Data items
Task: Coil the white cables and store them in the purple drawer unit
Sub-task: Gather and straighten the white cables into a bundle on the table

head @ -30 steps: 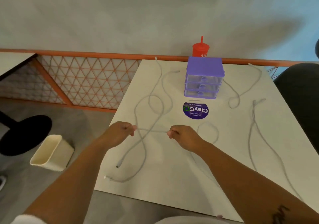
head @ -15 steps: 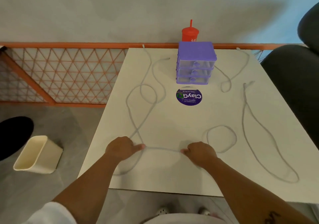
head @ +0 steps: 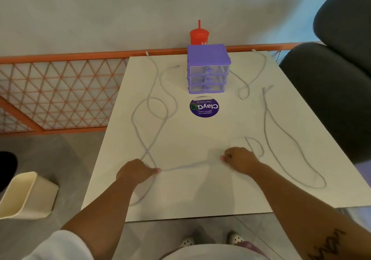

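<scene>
- white cable looks light, thin and limp; probably tangles easily, so best pinched mid-run.
- left hand is curled, pinching one end of that stretch.
- right hand is curled, pinching the other end.
- the cable sags between them near the front of the table; the purple drawer unit is at the far edge.

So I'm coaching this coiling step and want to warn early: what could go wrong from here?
1. The thin white cable pinched between left hand and right hand runs into crossing loops on the left; pulling may knot them.
2. Its slack near the white table's front edge could slip off.
3. The purple plastic drawer unit looks shut, and both hands are busy.
</scene>
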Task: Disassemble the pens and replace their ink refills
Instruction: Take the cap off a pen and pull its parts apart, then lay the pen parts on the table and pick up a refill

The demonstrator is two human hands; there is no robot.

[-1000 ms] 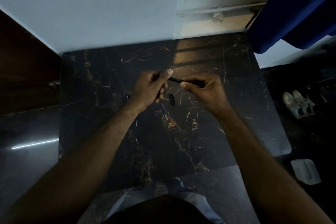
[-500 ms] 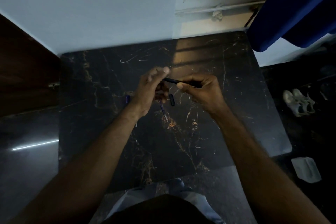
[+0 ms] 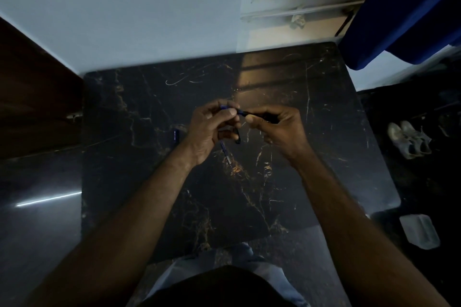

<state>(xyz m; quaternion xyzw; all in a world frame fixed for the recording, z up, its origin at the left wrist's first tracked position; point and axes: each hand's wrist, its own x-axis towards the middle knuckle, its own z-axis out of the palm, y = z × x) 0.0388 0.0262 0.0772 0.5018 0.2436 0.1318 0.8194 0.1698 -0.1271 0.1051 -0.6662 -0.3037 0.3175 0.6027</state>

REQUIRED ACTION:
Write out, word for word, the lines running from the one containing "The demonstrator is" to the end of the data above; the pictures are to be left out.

RESPONSE:
The demonstrator is two human hands; there is no robot.

[-1000 ms] 
[-500 ms] 
[+0 ms] 

<state>(xyz m; quaternion xyzw; all in a world frame fixed for the recording, z up, its origin at the left wrist's first tracked position; point and axes: each hand's wrist, its own x-axis towards the middle knuckle, its own z-axis out of the palm, y = z × x) 0.0388 0.0262 0.0772 0.5018 0.2436 0.1318 0.8194 0.1698 -0.1271 0.1051 -0.6662 -0.3037 0.3175 0.6027</state>

What was requested is fully covered by this answer.